• **TASK STATEMENT**
Lines holding the string "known" are the ones to copy from this listing.

*****

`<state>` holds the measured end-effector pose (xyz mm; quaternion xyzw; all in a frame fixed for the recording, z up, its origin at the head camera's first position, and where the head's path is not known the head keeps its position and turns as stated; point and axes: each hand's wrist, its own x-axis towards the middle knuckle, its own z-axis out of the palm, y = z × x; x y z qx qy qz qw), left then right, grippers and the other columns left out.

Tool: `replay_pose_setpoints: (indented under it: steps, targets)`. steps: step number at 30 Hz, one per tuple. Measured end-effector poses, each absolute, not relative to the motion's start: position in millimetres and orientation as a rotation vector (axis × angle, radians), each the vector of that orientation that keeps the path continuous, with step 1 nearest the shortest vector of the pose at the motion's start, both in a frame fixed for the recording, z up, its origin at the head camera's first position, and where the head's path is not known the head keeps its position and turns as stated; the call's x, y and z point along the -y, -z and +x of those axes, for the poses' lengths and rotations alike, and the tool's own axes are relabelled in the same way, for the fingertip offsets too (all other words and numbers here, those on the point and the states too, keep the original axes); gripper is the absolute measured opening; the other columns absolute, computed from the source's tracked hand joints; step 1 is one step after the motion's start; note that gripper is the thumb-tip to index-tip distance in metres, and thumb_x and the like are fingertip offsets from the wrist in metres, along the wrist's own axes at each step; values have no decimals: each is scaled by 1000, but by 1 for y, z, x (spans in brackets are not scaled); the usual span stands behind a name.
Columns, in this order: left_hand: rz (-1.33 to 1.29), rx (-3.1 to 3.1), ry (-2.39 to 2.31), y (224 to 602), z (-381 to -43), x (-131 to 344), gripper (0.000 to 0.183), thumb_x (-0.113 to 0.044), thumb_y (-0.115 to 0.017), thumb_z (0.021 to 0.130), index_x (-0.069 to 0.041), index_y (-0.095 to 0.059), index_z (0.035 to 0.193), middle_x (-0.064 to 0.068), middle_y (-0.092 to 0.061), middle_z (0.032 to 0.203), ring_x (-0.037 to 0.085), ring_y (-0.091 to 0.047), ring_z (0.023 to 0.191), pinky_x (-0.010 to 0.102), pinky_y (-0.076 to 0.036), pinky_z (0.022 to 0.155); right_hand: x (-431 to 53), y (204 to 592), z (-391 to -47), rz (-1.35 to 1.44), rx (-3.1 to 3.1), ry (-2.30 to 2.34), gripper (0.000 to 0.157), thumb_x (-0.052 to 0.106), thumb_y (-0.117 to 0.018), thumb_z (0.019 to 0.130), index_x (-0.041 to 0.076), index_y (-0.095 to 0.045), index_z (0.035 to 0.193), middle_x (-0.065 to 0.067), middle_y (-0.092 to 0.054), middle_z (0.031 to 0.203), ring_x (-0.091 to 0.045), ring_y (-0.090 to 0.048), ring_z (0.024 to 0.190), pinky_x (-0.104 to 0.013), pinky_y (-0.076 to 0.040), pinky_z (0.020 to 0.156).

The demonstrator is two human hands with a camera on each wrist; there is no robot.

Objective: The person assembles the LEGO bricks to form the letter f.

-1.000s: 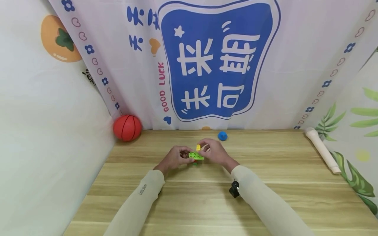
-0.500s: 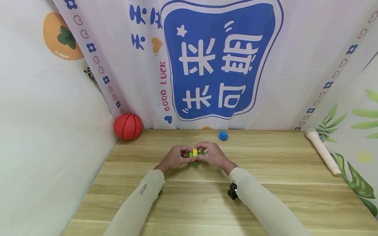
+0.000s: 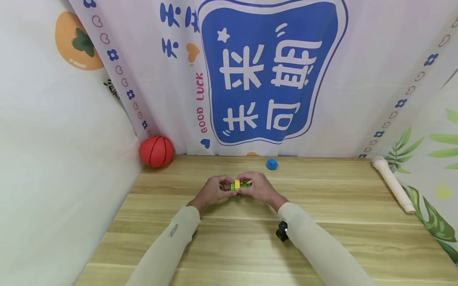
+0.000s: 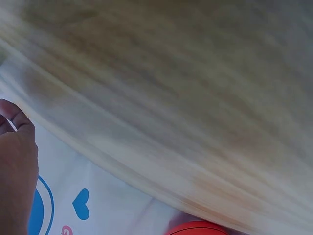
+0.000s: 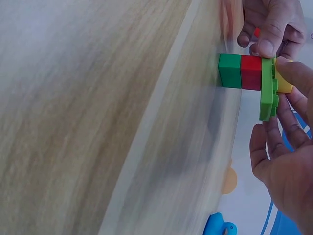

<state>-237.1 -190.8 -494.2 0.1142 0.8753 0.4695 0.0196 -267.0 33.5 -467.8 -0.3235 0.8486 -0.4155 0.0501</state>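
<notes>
A small stack of toy building bricks stands on the table: a dark green brick [image 5: 230, 71] at the bottom, a red brick [image 5: 251, 72] on it, then a wide light green brick [image 5: 265, 103] with studs. On the light green brick sits a yellow brick [image 3: 237, 184], which my right hand [image 3: 260, 188] pinches between thumb and fingers. My left hand [image 3: 214, 191] holds the left end of the light green brick, its thumb on the near side. The left wrist view shows only part of the left hand [image 4: 17, 166], with no bricks visible.
A red ball [image 3: 156, 151] lies at the table's back left corner. Behind the hands is a small blue toy [image 3: 272, 164] near the back edge. A pale microphone-shaped stick [image 3: 393, 184] lies along the right side. Printed cloth [image 3: 329, 119] hangs behind the wooden table [image 3: 243, 250].
My right hand has lowered the yellow brick from above onto the light green brick and still pinches it. The left hand keeps its hold. The head view has shifted slightly.
</notes>
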Motion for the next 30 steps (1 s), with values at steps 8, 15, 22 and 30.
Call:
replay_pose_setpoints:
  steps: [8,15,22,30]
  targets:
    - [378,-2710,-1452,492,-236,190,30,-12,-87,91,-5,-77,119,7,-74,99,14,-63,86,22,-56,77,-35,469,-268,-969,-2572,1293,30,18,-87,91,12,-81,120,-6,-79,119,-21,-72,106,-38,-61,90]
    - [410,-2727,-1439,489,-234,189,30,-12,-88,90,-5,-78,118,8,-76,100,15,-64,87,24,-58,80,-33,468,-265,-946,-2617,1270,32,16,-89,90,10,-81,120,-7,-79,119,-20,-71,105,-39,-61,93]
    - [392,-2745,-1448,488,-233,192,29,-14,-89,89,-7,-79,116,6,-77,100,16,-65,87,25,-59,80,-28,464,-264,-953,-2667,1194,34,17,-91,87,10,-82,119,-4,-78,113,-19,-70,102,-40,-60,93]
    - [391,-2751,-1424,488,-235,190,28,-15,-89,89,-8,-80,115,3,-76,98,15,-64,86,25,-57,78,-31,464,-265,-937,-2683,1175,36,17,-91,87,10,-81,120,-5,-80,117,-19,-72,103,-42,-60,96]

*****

• **OUTPUT OF THE TASK**
`<state>` holds the measured end-effector pose (xyz mm; quaternion xyzw; all in a frame fixed for the recording, z up, its origin at the head camera's first position, and where the head's path is not known the head keeps its position and turns as stated; point and axes: each hand's wrist, its own x-axis towards the middle knuckle, its own z-axis out of the palm, y = z × x; x y z qx qy qz qw), left then right, grippers and the other columns left out.
Tool: `replay_pose_setpoints: (indented under it: steps, targets)`. steps: step number at 30 Hz, one per tuple. Measured end-effector poses, each absolute, not relative to the motion's start: position in millimetres and orientation as a rotation vector (axis × angle, radians), each the vector of that orientation that keeps the path continuous, with step 1 nearest the shortest vector of the pose at the motion's start, both in a frame fixed for the recording, z up, its origin at the head camera's first position, and where the head's path is not known the head keeps its position and turns as stated; the call's x, y and z point along the -y, -z and +x of those axes, for the poses' lengths and rotations alike, and the tool's own axes are relabelled in the same way, for the fingertip offsets too (all other words and numbers here, those on the point and the states too, keep the original axes); gripper is the absolute measured opening; the other columns absolute, computed from the source's tracked hand joints; step 1 is one step after the motion's start; note that gripper is the thumb-tip to index-tip distance in metres, and thumb_x and the like are fingertip offsets from the wrist in metres, along the wrist's own axes at each step; values have no decimals: each is scaled by 1000, but by 1 for y, z, x (spans in brackets are not scaled); the usual span stands behind a name.

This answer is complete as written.